Even more annoying for locals and beach lovers will be the weeks surrounding the festival. For much of the year during Art Basel, during the South Beach Wine & Food Festival, and various other special events, land that's supposed to be public is converted into a fenced-off construction zone. Barefoot walkers have to be wary of debris and nails littering the ground, while joggers running along the sea oats would be wise to unplug their earbuds to listen for construction vehicles zooming across the sand like it's U.S. 1 without those pesky traffic lights. The breakdown of the Miami Beach Pop Festival would stretch out the unavailability of this area to the people by weeks — even if organizers can convert the massive tent that houses Scope Art Fair held on the same site into a facility fit for a massive music festival in the five days their scheduling allows. (This seems unlikely, but we'll take their word for it.)

If it sounded like Miami Beach Pop Festival would be something special, these inconveniences might be worth the effort. But the organizers wish list of performers sounds run-of-the-mill. They say they're going after artists such as Bruno Mars, Elton John, Kendrick Lamar, Justin Timberlake, Luis Fonsi, Nicki Minaj, and Jimmy Buffett. Lamar has played in South Florida three times in the past year, Mars was just here in October, Timberlake is coming in May, and I can drive to any one of the various Margaritaville chains if I wanted to listen to Jimmy fucking Buffett.

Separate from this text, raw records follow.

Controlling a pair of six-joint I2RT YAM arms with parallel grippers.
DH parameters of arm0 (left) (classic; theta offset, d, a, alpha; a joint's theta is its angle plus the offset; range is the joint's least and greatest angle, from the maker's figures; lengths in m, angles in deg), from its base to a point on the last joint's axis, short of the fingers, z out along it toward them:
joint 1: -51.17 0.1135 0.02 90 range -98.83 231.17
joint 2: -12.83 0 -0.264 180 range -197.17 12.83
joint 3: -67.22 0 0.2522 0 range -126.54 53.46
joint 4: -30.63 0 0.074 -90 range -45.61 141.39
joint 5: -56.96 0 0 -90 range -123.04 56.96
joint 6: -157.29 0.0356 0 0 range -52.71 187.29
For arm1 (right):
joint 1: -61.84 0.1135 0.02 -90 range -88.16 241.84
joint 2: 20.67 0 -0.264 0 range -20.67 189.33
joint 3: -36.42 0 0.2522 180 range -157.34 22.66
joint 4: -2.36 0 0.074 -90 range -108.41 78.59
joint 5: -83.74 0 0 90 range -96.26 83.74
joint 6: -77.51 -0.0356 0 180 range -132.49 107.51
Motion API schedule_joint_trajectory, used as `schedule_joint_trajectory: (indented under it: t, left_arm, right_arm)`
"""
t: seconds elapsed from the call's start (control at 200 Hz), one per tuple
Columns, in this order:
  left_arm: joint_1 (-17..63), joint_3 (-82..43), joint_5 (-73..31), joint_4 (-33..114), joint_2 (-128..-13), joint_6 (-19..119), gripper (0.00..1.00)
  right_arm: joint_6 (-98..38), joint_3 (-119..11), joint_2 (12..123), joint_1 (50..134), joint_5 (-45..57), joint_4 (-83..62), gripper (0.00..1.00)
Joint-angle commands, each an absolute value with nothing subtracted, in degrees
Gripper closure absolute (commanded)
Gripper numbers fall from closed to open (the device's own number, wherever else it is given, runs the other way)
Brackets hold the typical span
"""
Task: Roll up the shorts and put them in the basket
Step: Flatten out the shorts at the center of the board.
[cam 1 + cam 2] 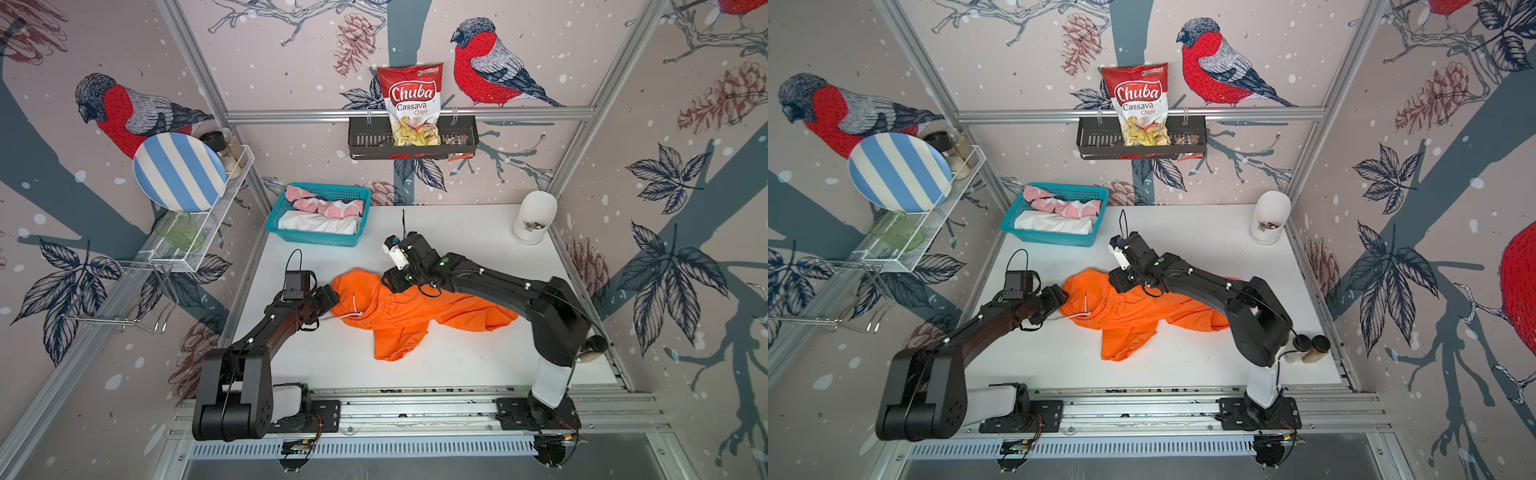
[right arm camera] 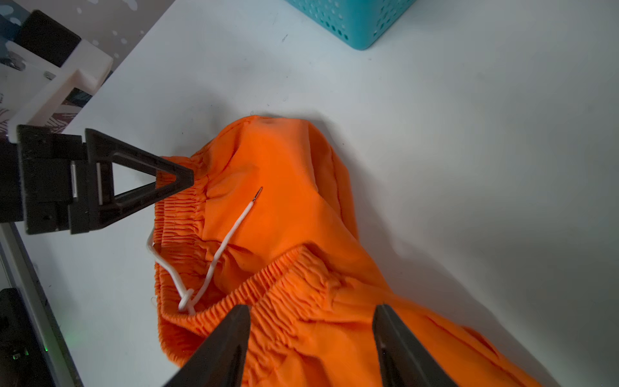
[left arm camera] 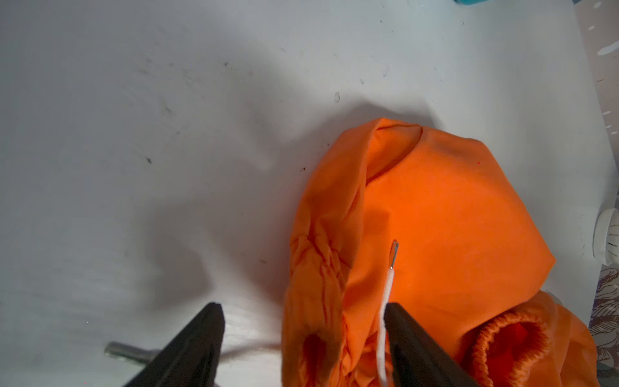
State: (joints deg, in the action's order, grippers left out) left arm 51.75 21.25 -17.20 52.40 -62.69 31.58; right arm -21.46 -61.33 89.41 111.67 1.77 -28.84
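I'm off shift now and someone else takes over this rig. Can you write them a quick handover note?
Left gripper: open, jaws either side of the orange shorts' waistband edge.
Right gripper: open, above the waistband, holding nothing.
Orange shorts: crumpled and unrolled, mid-table.
Pink shorts and white shorts: bundled in the teal basket.
Done: apparently those two pairs.
Left to do: flatten and roll the orange pair.

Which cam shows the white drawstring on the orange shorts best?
Right wrist view: the drawstring lies large and sharp on the orange shorts, knot to metal tip. Left wrist shows one strand and the tip; in both top views it's tiny.
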Motion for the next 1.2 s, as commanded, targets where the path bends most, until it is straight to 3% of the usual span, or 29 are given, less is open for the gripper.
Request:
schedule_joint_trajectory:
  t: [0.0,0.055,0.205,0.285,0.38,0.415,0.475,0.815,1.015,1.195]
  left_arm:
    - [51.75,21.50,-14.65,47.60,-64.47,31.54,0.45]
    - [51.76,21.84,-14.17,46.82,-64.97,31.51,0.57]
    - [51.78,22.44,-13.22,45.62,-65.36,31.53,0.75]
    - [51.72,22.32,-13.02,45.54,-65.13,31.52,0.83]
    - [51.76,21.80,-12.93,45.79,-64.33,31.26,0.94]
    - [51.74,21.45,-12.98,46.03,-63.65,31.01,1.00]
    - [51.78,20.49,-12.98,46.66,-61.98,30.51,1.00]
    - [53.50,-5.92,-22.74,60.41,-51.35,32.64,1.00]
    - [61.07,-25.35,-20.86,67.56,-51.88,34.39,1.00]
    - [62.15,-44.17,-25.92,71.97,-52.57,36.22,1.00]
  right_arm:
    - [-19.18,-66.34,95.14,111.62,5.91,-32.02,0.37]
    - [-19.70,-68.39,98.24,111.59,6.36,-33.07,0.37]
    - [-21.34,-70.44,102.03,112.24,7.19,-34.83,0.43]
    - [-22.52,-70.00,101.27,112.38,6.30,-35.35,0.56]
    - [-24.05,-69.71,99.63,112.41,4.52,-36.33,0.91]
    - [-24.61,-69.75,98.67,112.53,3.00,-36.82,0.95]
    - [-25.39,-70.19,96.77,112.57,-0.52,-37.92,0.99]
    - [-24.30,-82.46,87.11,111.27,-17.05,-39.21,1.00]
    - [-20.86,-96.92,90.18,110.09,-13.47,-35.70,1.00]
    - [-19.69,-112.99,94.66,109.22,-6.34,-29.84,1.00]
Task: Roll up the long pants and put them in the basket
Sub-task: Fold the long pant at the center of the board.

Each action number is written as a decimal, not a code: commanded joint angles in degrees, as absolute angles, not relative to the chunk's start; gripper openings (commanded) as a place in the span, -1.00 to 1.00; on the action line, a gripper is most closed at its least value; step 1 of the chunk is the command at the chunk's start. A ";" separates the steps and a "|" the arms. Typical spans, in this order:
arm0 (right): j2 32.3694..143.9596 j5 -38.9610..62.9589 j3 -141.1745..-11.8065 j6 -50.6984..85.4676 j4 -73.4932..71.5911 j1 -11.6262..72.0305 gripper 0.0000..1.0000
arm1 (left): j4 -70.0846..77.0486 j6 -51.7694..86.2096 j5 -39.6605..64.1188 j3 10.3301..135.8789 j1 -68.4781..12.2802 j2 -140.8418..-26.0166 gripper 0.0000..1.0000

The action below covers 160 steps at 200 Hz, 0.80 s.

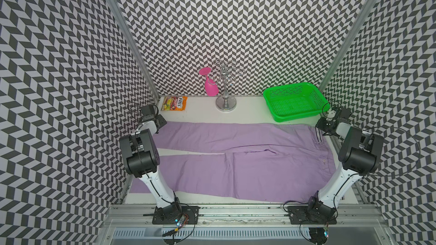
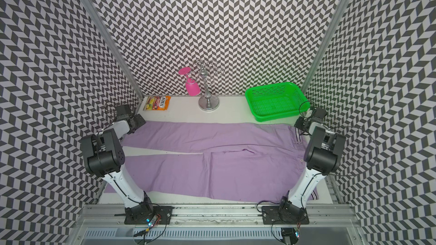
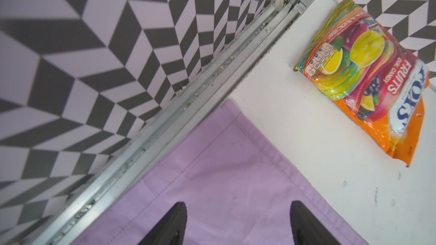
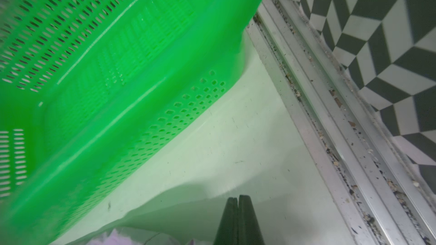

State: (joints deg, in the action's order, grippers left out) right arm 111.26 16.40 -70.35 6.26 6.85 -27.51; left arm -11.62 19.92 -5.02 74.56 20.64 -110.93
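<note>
Long pants (image 1: 236,161) lie flat and unrolled just before the green basket (image 1: 298,117), waistband end nearest it. Left gripper (image 3: 238,203) hangs spread over the leg hem farthest from the basket. Right gripper (image 4: 238,200) is pressed together beside the basket, apparently pinching no cloth.

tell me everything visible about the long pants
The long pants are lilac cloth, flat and unrolled on the white table, legs parted toward the robot's left, striped waistband trim and a button at its right. The open left claw is over the far leg's hem; the shut right claw holds nothing.
</note>
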 commanded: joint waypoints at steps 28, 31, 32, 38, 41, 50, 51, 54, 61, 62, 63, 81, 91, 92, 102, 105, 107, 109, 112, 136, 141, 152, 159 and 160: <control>108.37 18.00 -70.62 9.51 2.26 -30.67 -1.00 | -18.15 16.86 -7.53 85.67 20.91 -120.07 0.79; 108.37 17.75 -70.74 9.56 2.34 -30.72 -1.00 | -18.35 16.66 -7.21 86.21 21.01 -120.82 0.79; 108.37 17.71 -70.79 9.57 2.35 -30.74 -1.00 | -18.49 16.59 -7.08 86.61 21.01 -121.05 0.79; 108.20 17.13 -70.97 9.70 2.22 -30.81 -1.00 | -19.60 16.33 -6.58 88.68 21.09 -122.75 0.79; 108.12 16.80 -71.01 9.83 2.06 -30.84 -1.00 | -20.25 16.21 -6.56 89.66 21.09 -123.58 0.79; 107.65 15.80 -71.04 10.25 1.44 -31.07 -1.00 | -21.95 15.84 -7.17 92.58 21.09 -126.17 0.79; 107.61 15.77 -71.07 10.31 1.38 -31.09 -1.00 | -22.05 15.78 -7.28 92.87 21.09 -126.41 0.79; 107.48 15.62 -71.18 10.52 1.28 -31.13 -1.00 | -22.78 15.61 -7.48 93.76 21.09 -127.18 0.79; 107.19 15.45 -71.50 10.68 1.29 -31.36 -1.00 | -23.51 15.09 -7.91 95.48 21.18 -128.72 0.80; 107.16 15.46 -71.57 10.70 1.35 -31.37 -1.00 | -23.58 15.02 -7.96 95.60 21.18 -128.92 0.80; 107.15 15.47 -71.60 10.71 1.38 -31.42 -1.00 | -23.61 14.94 -7.98 95.83 21.18 -129.15 0.80; 107.06 15.93 -73.31 10.66 2.33 -31.70 -1.00 | -24.19 13.82 -6.46 98.92 21.05 -131.95 0.80; 107.21 16.45 -74.04 10.76 2.70 -31.70 -1.00 | -23.36 13.08 -5.13 99.57 20.81 -132.83 0.80; 107.17 16.49 -74.11 10.74 2.71 -31.72 -1.00 | -23.24 13.05 -5.03 99.57 20.73 -132.95 0.79; 107.06 16.90 -74.43 11.02 2.82 -31.66 -1.00 | -23.21 12.69 -4.48 100.36 20.40 -134.01 0.74; 107.01 16.98 -74.39 11.15 2.74 -31.68 -1.00 | -23.47 12.58 -4.31 100.75 20.31 -134.51 0.71; 106.91 17.03 -74.36 11.18 2.71 -31.69 -1.00 | -23.64 12.53 -4.20 100.97 20.31 -134.77 0.68; 106.84 17.11 -74.36 11.26 2.61 -31.65 -1.00 | -23.75 12.49 -4.15 101.16 20.24 -135.03 0.65; 106.73 17.20 -74.32 11.40 2.44 -31.70 -1.00 | -23.94 12.43 -4.07 101.41 20.17 -135.39 0.60; 105.89 16.61 -74.33 11.60 2.16 -31.67 -1.00 | -26.28 11.30 -3.52 103.09 19.73 -137.05 0.13; 105.77 16.50 -74.42 11.60 2.11 -31.67 -1.00 | -26.36 11.25 -3.74 102.61 19.46 -136.60 0.08; 105.83 16.97 -74.78 11.62 2.04 -31.66 -1.00 | -24.96 11.00 -4.17 100.25 18.67 -134.88 0.06; 106.11 17.41 -75.25 11.69 2.19 -31.67 -1.00 | -22.96 10.98 -3.75 97.84 18.16 -133.47 -0.03; 106.14 17.49 -75.33 11.65 2.19 -31.65 -1.00 | -22.73 10.98 -3.72 97.57 18.09 -133.36 -0.04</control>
State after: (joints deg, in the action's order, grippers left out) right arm 108.31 17.15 -73.03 11.05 5.13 -31.05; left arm -20.56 11.86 -6.37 102.41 20.58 -134.04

Miami Beach Pop Festival is still in the planning stages. City leaders are mulling over approval, saying they want to hear from the residents, who have gained a reputation as curmudgeons toward this kind of event. So perhaps Miami Beach won't approve, which might save the organizers from themselves. Multiday music festivals seem to be forming a bubble of overkill nearly as big as the price of cryptocurrency. The big ones like Coachella and Bonnaroo sell out before lineups are announced, but a couple of more disasters like last year's Fyre Festival or the buyer's remorse from this year's lackluster Coachella lineup might slow demand. South Florida already has a multitude of music fests, including Ultra, III Points, Tortuga, and smaller ones such as House of Creatives and GroundUp.

If organizers plan to add another festival to that mix, they had better make something extraordinary, unique, and beautiful. Otherwise, let us celebrate something that already shares those qualities: our beach.